◆ TASK TO COMPLETE ◆
Each line of the material must be returned exactly.

◆ DATA SEGMENT ◆
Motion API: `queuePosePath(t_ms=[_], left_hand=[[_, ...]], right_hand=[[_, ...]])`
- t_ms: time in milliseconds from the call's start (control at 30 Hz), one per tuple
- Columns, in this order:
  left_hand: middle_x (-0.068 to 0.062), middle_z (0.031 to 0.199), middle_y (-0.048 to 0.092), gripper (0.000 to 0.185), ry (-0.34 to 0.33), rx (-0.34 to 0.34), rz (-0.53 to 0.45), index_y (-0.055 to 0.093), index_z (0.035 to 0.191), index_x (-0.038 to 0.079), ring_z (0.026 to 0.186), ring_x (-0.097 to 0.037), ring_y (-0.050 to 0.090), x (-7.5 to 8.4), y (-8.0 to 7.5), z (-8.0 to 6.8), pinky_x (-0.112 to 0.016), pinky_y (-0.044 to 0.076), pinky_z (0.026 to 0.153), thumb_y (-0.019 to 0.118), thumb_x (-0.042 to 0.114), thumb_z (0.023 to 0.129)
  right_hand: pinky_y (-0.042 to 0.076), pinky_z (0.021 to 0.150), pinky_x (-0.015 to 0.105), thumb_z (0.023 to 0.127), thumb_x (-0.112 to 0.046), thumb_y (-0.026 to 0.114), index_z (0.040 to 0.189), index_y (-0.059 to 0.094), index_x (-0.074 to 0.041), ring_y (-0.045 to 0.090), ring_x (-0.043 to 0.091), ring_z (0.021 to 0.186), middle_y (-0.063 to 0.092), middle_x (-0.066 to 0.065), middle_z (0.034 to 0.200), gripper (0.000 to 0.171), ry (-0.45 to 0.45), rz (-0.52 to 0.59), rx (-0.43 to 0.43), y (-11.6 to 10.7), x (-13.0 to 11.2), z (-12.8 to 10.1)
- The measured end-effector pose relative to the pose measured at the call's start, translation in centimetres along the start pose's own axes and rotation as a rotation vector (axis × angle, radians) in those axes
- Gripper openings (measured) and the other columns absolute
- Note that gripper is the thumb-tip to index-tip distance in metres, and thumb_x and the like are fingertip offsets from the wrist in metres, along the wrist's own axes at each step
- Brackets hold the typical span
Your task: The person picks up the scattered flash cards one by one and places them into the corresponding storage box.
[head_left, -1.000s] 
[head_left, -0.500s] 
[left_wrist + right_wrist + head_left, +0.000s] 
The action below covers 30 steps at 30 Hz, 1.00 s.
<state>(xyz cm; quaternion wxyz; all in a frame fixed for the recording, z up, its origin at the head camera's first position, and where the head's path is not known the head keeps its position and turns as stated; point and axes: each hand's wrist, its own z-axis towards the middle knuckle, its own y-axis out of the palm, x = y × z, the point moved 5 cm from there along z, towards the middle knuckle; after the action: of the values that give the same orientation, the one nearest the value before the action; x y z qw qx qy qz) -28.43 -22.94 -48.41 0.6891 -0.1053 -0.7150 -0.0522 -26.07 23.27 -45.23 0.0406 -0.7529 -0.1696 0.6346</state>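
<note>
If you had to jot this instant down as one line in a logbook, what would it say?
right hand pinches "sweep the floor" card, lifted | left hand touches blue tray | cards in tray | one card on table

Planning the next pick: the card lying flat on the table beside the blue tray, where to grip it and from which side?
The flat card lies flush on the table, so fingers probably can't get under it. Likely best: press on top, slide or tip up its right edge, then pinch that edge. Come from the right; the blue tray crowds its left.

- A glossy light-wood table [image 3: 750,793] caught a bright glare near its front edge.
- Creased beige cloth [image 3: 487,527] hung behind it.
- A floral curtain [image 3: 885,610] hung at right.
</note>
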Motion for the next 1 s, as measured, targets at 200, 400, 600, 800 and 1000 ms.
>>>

◆ SOLUTION TO THIS PROBLEM ◆
Motion API: `queuePosePath(t_ms=[_], left_hand=[[_, ...]], right_hand=[[_, ...]])`
- t_ms: time in milliseconds from the call's start (control at 30 Hz), one per tuple
- Columns, in this order:
  left_hand: middle_x (-0.068 to 0.062), middle_z (0.031 to 0.199), middle_y (-0.048 to 0.092), gripper (0.000 to 0.185), ry (-0.34 to 0.33), rx (-0.34 to 0.34), rz (-0.53 to 0.45), index_y (-0.055 to 0.093), index_z (0.035 to 0.191), index_x (-0.038 to 0.079), ring_z (0.026 to 0.186), ring_x (-0.097 to 0.037), ring_y (-0.050 to 0.090), x (-7.5 to 8.4), y (-8.0 to 7.5), z (-8.0 to 6.8), pinky_x (-0.112 to 0.016), pinky_y (-0.044 to 0.076), pinky_z (0.026 to 0.153), thumb_y (-0.019 to 0.118), thumb_x (-0.042 to 0.114), thumb_z (0.023 to 0.129)
  right_hand: pinky_y (-0.042 to 0.076), pinky_z (0.021 to 0.150), pinky_x (-0.015 to 0.105), thumb_z (0.023 to 0.127), thumb_x (-0.112 to 0.046), thumb_y (-0.026 to 0.114), index_z (0.040 to 0.189), index_y (-0.059 to 0.094), index_x (-0.074 to 0.041), ring_y (-0.045 to 0.090), ring_x (-0.043 to 0.091), ring_z (0.021 to 0.186), middle_y (-0.063 to 0.092), middle_x (-0.066 to 0.065), middle_z (0.034 to 0.200), gripper (0.000 to 0.171), ry (-0.45 to 0.45), rz (-0.52 to 0.59), rx (-0.43 to 0.43), y (-11.6 to 10.7), x (-13.0 to 11.2), z (-12.8 to 10.1)
- The measured end-effector pose relative to the pose measured at the call's start, translation in centimetres along the start pose's own axes and rotation as a rotation vector (axis × angle, radians) in those axes
- Gripper openings (measured) and the other columns absolute
- Note that gripper is the thumb-tip to index-tip distance in metres, and thumb_x and the like are fingertip offsets from the wrist in metres, along the wrist's own axes at each step
- Brackets hold the typical span
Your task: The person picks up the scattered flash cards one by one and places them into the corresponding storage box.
[head_left, -1.000s] 
[head_left, -0.500s] 
[left_wrist + right_wrist + head_left, +0.000s] 
The action below covers 30 steps at 30 Hz, 1.00 s.
<state>(xyz cm; quaternion wxyz; all in a frame fixed for the recording, z up, its origin at the head camera's first position, and where the head's path is not known the head keeps its position and turns as stated; point and axes: each hand's wrist, its own z-axis towards the middle knuckle, its own y-axis out of the palm, x = y × z, the point moved 5 cm from there along z, towards the middle knuckle; after the action: of the values that give the same orientation, the one nearest the value before the action; x y z qw qx qy qz) -28.43 -22.94 -48.41 0.6891 -0.1053 -0.7150 -0.0522 -26.07 23.27 -45.23 0.0406 -0.7529 -0.1696 0.6346</state>
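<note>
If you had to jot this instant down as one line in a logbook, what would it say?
right hand pinches "sweep the floor" card, lifted | left hand touches blue tray | cards in tray | one card on table

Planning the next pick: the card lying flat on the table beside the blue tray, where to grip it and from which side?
The flat card lies flush on the table, so fingers probably can't get under it. Likely best: press on top, slide or tip up its right edge, then pinch that edge. Come from the right; the blue tray crowds its left.

- A glossy light-wood table [image 3: 750,793] caught a bright glare near its front edge.
- Creased beige cloth [image 3: 487,527] hung behind it.
- A floral curtain [image 3: 885,610] hung at right.
</note>
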Motion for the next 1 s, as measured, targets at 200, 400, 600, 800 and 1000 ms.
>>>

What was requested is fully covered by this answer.